__ACTION ITEM__. Whenever the word "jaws" appears in a line of the listing, copy that line.
=== Begin Enclosure ===
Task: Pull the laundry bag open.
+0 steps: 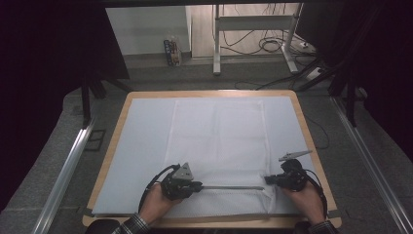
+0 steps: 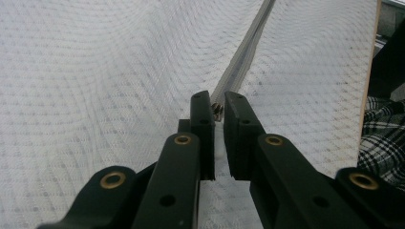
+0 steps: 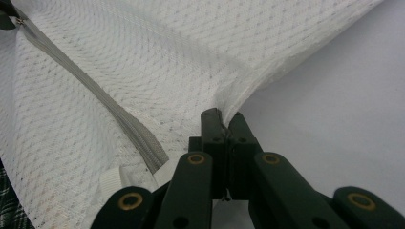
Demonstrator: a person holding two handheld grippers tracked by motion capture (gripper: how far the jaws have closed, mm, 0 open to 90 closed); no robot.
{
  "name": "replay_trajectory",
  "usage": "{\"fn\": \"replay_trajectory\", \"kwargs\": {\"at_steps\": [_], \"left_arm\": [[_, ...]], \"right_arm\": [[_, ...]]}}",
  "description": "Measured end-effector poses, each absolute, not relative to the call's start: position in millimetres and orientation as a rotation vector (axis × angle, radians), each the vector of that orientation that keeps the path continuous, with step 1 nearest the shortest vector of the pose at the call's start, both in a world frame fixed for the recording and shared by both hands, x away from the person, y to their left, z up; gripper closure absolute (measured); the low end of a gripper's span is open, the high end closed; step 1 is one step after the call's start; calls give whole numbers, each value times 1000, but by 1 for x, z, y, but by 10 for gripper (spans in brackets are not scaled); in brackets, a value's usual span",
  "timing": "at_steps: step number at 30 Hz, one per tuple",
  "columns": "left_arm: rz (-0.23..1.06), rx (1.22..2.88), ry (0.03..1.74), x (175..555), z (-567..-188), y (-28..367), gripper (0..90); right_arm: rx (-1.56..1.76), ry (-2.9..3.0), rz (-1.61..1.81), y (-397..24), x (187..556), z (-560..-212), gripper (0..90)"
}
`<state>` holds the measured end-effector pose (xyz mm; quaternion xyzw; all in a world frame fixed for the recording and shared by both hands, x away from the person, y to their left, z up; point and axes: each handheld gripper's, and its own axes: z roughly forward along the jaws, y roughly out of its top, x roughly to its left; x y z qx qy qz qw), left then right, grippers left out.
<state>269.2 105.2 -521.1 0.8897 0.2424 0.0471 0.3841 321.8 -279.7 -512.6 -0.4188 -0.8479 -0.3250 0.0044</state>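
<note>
A white mesh bag [image 1: 219, 141] lies flat on the pale sheet [image 1: 141, 146] that covers the table. Its grey zipper [image 1: 229, 187] runs along the near edge between my two grippers. At the zipper's left end my left gripper [image 1: 200, 185] is shut on the small metal zipper pull [image 2: 217, 110], which sits between the tips of the left gripper [image 2: 217, 102]; the zipper tape [image 2: 243, 57] stretches away from it. My right gripper [image 1: 267, 180] holds the bag's right end. There the right gripper [image 3: 223, 119] is shut on the bag's seamed edge [image 3: 239, 98], lifted slightly off the sheet, with the zipper [image 3: 95, 95] beside it.
The wooden table rim [image 1: 209, 92] frames the sheet. Plaid sleeves [image 2: 382, 138] come in at the near edge. Metal rails [image 1: 68, 170] run along both sides of the table. Beyond it stand a desk frame [image 1: 253, 34], floor cables [image 1: 272, 46] and a small carton [image 1: 172, 51].
</note>
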Motion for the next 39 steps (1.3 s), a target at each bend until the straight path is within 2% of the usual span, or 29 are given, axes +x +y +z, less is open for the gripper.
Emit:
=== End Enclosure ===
__EXERCISE SOLUTION__.
Demonstrator: a person holding two handheld grippers tracked by motion capture (gripper: how far the jaws have closed, mm, 0 open to 90 closed); no robot.
`<state>` holds the measured end-effector pose (xyz mm; quaternion xyzw; all in a world frame fixed for the recording and shared by both hands, x away from the person, y to their left, z up; point and axes: each handheld gripper's, and its own axes: z roughly forward along the jaws, y roughly out of its top, x roughly to its left; x y z qx qy qz qw), left then right, grippers left out.

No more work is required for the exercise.